Senate Republicans on Tuesday addressed growing fears that the Biden administration may curtail hunting and fishing on national wildlife refuges after opting to settle rather than fight an environmental lawsuit.
A letter signed by 26 Senate Republicans urged the U.S. Fish and Wildlife Service to stand firm against the lawsuit challenging the historic 2020 expansion of hunting and fishing on 2.3 million acres of public lands.
“We are encouraged that a sportswoman with first-hand knowledge of the intersection between federal policies and state wildlife conservation is leading USFWS in these discussions and encourage you to remain steadfast in defending sportsmen access,” reads the letter to Fish and Wildlife Service director Martha Williams.
The letter, led by Sen. Steve Daines, Montana Republican, was sent as hunters and anglers sounded the alarm about the agency’s decision in February to enter into settlement negotiations with the Center for Biological Diversity, which filed the lawsuit in November.
The center alleged violations of the Endangered Species Act and National Environmental Policy Act, arguing that expanding hunting and fishing acreage increases the risk to threatened species from accidental shootings and lead poisoning from spent ammunition.
“We’re going to court to ensure that our nation’s wildlife refuges actually provide refuge to endangered wildlife,” center staff attorney Camila Cossío said in a November statement. “The Fish and Wildlife Service is shrugging off the many risks that sport hunting and fishing pose to endangered animals, particularly from lead ammunition and tackle.”
Stopping the use of lead ammunition and tackle means that “the animals that call these beautiful places home will be healthier, and so will the people who enjoy these lands,” Ms. Cossio said in a Tuesday statement.
About 90% of ammunition is made with lead, and the alternatives are costlier. The nation is now mired in an ammo shortage driven by factors such as the spike in firearms purchases during the pandemic and supply-chain backups.
“Phasing-out lead ammo and tackle on wildlife refuges would disproportionately affect lower-income households and those that depend on hunting and fishing for their subsistence as lead alternatives are often more expensive,” the Senate letter reads. “The impact of such a policy would be devastating to the sportsmen heritage in our states.”
In March, 42 outdoor-recreation groups called on the agency to “cease settlement discussions with CBD, vigorously oppose their baseless lawsuit, and defend the lawful and appropriate expansion of hunting and fishing on over 2.3 million acres of National Wildlife Refuges.”
Four organizations — the Rocky Mountain Elk Foundation, the National Rifle Association, the Safari Club and the Sportsmen’s Alliance — filed in March a motion to intervene in the lawsuit before the U.S. District Court in Missoula, Montana.
“We stand with professional wildlife managers, biologists and sportsmen and women nationwide calling for the dismissal of this blatant effort seeking to deny public access to public lands,” said Kyle Weaver, president and CEO of the Rocky Mountain Elk Foundation.
The Trump administration announced in August 2020 the opening or expansion of hunting and fishing on 138 national wildlife refuges and nine national fish hatcheries, calling it the “single largest expansion of hunting and fishing opportunities by the U.S. Fish and Wildlife Service in history.”

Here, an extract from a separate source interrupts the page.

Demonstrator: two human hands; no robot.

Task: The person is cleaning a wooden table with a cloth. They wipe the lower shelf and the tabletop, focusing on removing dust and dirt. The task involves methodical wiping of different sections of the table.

Not to be outdone, the Biden administration a year later expanded hunting and fishing opportunities across 2.1 million acres, including 88 wildlife refuges and one hatchery, calling it the “largest expansion of outdoor recreation opportunities in recent history.”
The decision by the Biden administration to barter with groups seeking to rescind the Trump expansion after announcing its own expansion left some stakeholders scratching their heads.
“A few short months ago, the Biden Administration was touting the largest expansion of hunting and fishing in history on these lands and now they’re negotiating with animal-rights activists over hunting opportunities, while excluding sportsmen from having a seat at the table,” Evan Heusinkveld, president and CEO of the Sportsmen’s Alliance Foundation, said in a statement.
Hunting and fishing have long been permitted in the national wildlife refuge system, which includes 567 refuges and 38 wetland management districts. The 1997 National Wildlife Refuge System Improvement Act allows hunting, angling and trapping on any refuge where compatible.
“Hunting is a healthy, traditional recreational use of renewable natural resources deeply rooted in America’s heritage, and it can be an important wildlife management tool,” said the Fish and Wildlife Service.
Hunting, angling and other outdoor activities generated more than $156 billion in economic activity in 2016, the service said, which supports state conservation budgets.
“Policies or actions that reduce or limit sportsmen activities necessarily implicate wildlife conservation programs by affecting state agencies’ revenue,” the Senate letter reads. “Such policies or actions also handcuff wildlife managers by removing a critical conservation tool while needlessly alienating one of our original conservationists, sportsmen.”
The Interior Department declined to comment on the Senate GOP letter.